» What is required
Could you restate word for word the lines running from the one with "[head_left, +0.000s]" to the end of the data, both ends included, but without pictures?
◇ ◇ ◇ ◇ ◇
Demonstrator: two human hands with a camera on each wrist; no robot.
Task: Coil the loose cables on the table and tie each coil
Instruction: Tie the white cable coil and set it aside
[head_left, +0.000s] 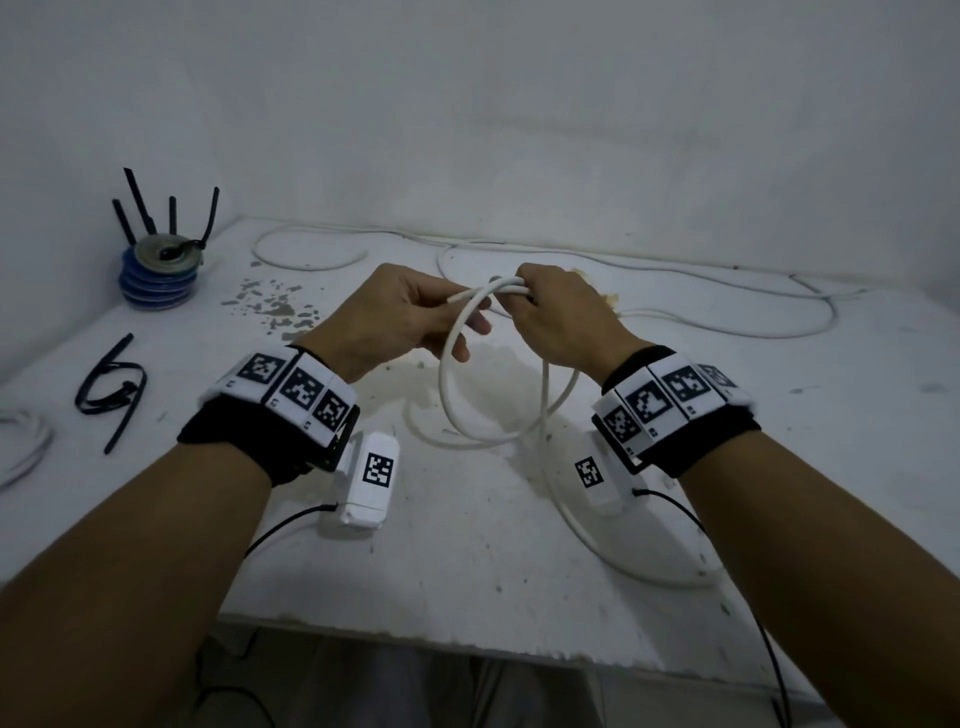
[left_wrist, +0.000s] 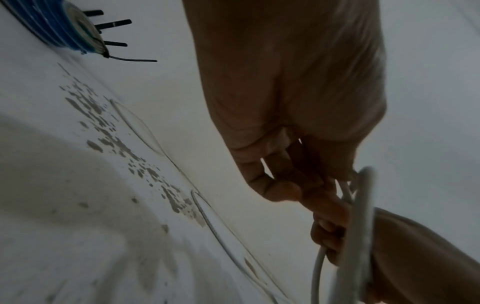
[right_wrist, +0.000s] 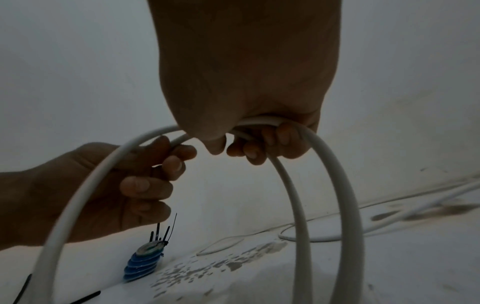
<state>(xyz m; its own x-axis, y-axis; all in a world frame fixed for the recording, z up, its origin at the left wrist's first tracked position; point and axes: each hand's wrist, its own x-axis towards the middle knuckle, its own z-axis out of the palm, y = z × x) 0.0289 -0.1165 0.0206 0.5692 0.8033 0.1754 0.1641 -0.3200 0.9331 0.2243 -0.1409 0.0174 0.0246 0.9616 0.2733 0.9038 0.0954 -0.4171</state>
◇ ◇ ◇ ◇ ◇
» Task response
[head_left, +0.000s] 
[left_wrist, +0.000s] 
[right_wrist, +0.000s] 
<state>(xyz m; its own x-axis, y-axis; all in a world frame fixed for the recording, z up, its origin at the left wrist's first tracked position; point and axes: each hand's wrist, its own x-axis towards the middle knuckle, its own z-axis out of the palm, y = z × x) 0.0289 -0.1165 0.0206 0.5692 0.8033 0.1754 0.1641 -0.3200 0.9331 0.2243 -0.1409 0.0174 0.0246 0.9616 0.2733 0.9038 0.0954 -0.4171</state>

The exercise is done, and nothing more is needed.